Ambiguity is preserved
The example I'm using in my talk is the location field on a Twitter profile. It's free-form text, and it's been my nemesis for years. I often want to plot users by location on a map, and that has meant taking those arbitrary strings and trying to figure out what they actually mean. By contrast, Facebook forces users to pick from a whitelist of city names, so there's only a small number of exact strings to deal with, and they even handily supply coordinates for each.
You'd think I'd be much happier with this approach, but actually it has made the data a lot less useful. Twitter users will often get creative, putting in neighborhood, region, or even names, and those let me answer a lot of questions that Facebook's more strait-laced places can't. Neighborhoods are a fascinating example. There's no standard for their boundaries or names, they're a true folksonomy. My San Francisco apartment has been described as being in the Lower Haight, Duboce Triangle, or Upper Castro, depending on who you ask, and the Twitter location field gives me insights into the natural voting process that drives this sort of naming.
There's many other examples I could use of how powerful free-form text is, like the prevalance of "bicoastal" and "flyover countries" as descriptions changes over time, but the key point is that they're only possible because ambiguous descriptions are allowed. A strict reference scheme like Facebook's makes those applications impossible.
Redundancy is powerful
When we're describing something to someone else, we'll always give a lot more information than is strictly needed. Most postal addresses could be expressed as just a long zip code and a house number, but when we're mailing letters we include street, city and state names. When we're talking about someone, we'll say something like "John Phillips, the lawyer friend of Val's, with the green hair, lives in the Tenderloin", when half that information would be enough to uniquely identify the person we mean.

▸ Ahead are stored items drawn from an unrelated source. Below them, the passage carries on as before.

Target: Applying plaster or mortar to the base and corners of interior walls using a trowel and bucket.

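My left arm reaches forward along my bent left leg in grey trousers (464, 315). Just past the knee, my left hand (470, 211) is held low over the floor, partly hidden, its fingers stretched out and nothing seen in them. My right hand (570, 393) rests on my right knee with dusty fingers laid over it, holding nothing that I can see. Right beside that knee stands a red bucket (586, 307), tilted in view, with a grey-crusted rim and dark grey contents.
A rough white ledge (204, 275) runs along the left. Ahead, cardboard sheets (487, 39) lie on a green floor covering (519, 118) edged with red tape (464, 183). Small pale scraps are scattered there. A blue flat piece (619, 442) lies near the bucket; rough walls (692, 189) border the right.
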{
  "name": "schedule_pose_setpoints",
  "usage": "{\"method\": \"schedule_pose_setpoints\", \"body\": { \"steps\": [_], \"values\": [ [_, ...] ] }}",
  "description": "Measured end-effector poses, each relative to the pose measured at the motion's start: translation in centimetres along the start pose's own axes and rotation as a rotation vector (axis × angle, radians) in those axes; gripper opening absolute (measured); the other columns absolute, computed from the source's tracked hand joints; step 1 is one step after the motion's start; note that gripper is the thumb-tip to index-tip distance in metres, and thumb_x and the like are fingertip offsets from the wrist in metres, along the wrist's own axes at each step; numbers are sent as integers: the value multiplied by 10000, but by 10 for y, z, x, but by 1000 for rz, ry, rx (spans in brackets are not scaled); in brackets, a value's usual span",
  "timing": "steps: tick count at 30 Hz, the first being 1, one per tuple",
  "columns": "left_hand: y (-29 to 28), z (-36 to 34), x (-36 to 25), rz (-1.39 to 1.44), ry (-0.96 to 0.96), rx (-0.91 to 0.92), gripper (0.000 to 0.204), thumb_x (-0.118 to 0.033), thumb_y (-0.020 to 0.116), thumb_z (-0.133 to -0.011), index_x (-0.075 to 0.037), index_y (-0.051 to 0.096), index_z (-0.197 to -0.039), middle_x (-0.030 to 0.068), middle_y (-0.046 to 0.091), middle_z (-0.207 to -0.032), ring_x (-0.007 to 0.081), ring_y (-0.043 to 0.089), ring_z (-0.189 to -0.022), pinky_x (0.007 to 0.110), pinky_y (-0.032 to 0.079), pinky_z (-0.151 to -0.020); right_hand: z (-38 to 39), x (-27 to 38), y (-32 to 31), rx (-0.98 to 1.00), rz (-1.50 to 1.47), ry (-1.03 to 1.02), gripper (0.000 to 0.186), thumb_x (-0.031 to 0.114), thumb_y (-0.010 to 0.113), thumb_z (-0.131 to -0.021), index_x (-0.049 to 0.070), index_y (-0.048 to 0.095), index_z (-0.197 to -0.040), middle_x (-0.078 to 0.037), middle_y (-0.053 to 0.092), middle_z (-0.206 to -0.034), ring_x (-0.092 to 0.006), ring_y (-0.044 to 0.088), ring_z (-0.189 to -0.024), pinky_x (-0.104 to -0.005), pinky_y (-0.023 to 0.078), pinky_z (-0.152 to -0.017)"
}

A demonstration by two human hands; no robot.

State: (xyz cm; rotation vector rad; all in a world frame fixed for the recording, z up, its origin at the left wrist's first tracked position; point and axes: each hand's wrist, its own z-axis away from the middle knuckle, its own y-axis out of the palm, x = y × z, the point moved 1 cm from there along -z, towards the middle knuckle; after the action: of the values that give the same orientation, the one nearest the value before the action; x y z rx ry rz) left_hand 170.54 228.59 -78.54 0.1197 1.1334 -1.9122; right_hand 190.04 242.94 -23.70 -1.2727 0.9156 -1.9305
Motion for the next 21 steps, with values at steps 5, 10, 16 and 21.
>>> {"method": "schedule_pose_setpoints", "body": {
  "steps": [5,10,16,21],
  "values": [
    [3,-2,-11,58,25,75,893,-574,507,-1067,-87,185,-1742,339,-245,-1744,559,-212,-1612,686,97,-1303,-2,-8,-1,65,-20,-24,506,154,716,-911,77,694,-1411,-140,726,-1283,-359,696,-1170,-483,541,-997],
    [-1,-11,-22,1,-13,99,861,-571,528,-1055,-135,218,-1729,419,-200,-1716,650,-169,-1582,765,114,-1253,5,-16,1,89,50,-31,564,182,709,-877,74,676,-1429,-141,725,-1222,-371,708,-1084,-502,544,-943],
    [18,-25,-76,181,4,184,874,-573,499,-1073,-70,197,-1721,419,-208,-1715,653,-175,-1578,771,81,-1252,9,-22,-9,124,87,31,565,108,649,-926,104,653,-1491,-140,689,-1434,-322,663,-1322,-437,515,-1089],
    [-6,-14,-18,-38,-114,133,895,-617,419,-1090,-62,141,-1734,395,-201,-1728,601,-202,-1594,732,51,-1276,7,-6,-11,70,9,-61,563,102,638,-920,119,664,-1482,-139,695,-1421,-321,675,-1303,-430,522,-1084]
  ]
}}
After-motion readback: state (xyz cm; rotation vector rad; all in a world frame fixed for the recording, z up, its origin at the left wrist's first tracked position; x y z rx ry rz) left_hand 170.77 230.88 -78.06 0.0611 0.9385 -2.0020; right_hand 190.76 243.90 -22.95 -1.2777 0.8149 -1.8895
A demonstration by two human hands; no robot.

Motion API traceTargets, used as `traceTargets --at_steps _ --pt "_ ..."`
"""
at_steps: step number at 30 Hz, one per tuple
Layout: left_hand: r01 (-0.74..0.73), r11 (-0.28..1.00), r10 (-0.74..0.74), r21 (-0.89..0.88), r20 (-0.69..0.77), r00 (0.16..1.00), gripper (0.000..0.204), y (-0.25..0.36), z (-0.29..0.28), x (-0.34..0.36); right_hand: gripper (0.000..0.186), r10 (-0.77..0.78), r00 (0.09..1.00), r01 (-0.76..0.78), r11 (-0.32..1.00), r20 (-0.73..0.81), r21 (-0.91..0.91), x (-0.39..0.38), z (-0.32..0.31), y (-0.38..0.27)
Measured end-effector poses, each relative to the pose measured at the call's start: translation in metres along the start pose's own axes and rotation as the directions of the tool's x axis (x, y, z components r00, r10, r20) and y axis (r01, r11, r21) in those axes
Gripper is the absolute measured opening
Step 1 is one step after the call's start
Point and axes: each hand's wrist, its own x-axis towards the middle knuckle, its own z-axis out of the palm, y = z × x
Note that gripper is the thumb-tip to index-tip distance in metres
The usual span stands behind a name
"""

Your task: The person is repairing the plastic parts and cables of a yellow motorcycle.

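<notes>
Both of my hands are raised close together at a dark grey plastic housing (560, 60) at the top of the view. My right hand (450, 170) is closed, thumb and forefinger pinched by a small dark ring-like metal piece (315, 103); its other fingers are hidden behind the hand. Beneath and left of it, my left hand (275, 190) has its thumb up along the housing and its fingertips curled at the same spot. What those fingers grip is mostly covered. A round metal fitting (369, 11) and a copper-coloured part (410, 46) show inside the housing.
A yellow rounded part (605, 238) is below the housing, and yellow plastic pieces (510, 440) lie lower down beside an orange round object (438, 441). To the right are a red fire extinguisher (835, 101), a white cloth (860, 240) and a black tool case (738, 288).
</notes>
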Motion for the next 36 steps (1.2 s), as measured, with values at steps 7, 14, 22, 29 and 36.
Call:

We do this because we're communicating with unreliable receivers, we don't know what will get lost in transmission as the postie drops your envelope in a puddle, or exactly what information will ring a bell as you're describing someone. All that extra information is manna from heaven for someone doing information processing though. For example I've been experimenting with a completely free map of zip code boundaries, based on the fact that I can find latitude/longitude coordinates for most postal addresses using just the street number, name, and city, which gives me a cluster of points for each zip. The same approach works for extra terms used to in conjunction with people or places – there must be a high correlation between the phrases "dashingly handsome man about town" and "Pete Warden" on pages around the web. I'm practically certain. Probably.
Canonical schemes are very brittle in response to errors. If you pick the wrong code for a person or place, it's very hard to recover. Natural language descriptions are much harder for computers to deal with, but they not only are far more error-resistant, the redundant information they include often has powerful applications. The only reason Jetpac can pick good travel photos from your friends is that the 'junk' words used in the captions turned out to be strong predictors of picture quality.
Fighting the good fight
I'm looking forward to the panel tomorrow, because all of the participants are doing work I find fascinating and useful. Despite everything I've said, we do desperately need better standards for identifying entities, and I'm going to do what I can to help. I just see this as a problem we need to tackle more with engineering than evangelism. I think our energy is best spent on building smarter algorithms to handle a fallen world, and designing interchange formats for the data we do salvage from the chaos.
The web is literature; sprawling, ambiguous, contradictory, and weird. Let's preserve those as virtues, and write better code to cope with the resulting mess.